TASK STATEMENT: What is needed is every line of the data that includes the word "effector". Please copy each one.

GIVEN DATA:
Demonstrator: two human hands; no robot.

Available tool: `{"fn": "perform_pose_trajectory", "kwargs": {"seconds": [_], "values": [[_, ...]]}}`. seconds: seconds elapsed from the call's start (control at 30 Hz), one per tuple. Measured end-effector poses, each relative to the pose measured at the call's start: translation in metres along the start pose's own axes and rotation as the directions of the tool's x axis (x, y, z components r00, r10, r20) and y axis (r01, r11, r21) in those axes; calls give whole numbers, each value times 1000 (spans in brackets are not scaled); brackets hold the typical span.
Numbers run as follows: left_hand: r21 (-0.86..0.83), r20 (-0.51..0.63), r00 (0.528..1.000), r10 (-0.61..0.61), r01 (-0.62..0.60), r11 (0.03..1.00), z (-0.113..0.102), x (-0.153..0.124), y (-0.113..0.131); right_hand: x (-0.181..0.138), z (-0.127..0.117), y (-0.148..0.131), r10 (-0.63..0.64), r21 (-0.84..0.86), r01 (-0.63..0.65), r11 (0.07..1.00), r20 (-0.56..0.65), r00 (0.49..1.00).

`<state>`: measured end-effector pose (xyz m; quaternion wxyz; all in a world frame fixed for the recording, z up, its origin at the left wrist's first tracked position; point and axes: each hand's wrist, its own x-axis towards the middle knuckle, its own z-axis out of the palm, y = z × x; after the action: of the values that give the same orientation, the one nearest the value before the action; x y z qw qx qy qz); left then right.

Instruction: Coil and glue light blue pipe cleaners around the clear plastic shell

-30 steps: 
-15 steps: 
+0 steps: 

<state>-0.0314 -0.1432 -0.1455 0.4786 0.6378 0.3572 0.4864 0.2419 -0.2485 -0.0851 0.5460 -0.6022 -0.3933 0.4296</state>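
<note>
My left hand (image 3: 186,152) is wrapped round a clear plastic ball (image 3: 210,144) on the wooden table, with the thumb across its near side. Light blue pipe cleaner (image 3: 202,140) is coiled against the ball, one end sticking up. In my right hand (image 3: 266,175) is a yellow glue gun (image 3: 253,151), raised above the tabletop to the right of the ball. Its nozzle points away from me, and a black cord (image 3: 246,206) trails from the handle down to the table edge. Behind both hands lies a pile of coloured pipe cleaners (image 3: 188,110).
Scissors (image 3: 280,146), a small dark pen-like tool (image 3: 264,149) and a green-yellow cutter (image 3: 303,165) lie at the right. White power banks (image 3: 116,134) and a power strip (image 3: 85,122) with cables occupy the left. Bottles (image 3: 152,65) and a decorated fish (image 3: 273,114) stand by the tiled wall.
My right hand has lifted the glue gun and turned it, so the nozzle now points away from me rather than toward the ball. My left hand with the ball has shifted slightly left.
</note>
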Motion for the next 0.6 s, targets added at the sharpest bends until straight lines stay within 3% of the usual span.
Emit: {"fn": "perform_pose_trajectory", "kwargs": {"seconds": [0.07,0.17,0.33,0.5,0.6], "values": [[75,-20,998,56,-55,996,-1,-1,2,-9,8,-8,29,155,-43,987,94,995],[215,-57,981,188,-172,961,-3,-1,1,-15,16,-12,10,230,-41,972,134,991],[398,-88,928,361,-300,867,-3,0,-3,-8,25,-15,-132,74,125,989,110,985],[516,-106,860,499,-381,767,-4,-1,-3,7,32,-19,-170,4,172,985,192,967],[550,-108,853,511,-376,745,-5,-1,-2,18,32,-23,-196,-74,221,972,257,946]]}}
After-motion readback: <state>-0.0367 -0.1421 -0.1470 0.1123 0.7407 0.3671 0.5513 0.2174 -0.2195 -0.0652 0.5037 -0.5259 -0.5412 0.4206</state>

OUTPUT FOR THIS EXERCISE:
Available tool: `{"fn": "perform_pose_trajectory", "kwargs": {"seconds": [_], "values": [[_, ...]]}}`. seconds: seconds elapsed from the call's start (control at 30 Hz), one per tuple. Measured end-effector poses, each relative to the pose measured at the call's start: translation in metres along the start pose's own axes and rotation as the directions of the tool's x axis (x, y, z components r00, r10, r20) and y axis (r01, r11, r21) in those axes; calls give whole numbers, each value times 1000 (spans in brackets are not scaled); brackets hold the typical span.
`<state>`: measured end-effector pose (xyz m; quaternion wxyz; all in a world frame fixed for the recording, z up, its origin at the left wrist's first tracked position; point and axes: each hand's wrist, its own x-axis towards the middle knuckle, its own z-axis out of the palm, y = z × x; after the action: of the values that give the same orientation, the one nearest the value before the action; x y z qw qx qy qz); left then right.

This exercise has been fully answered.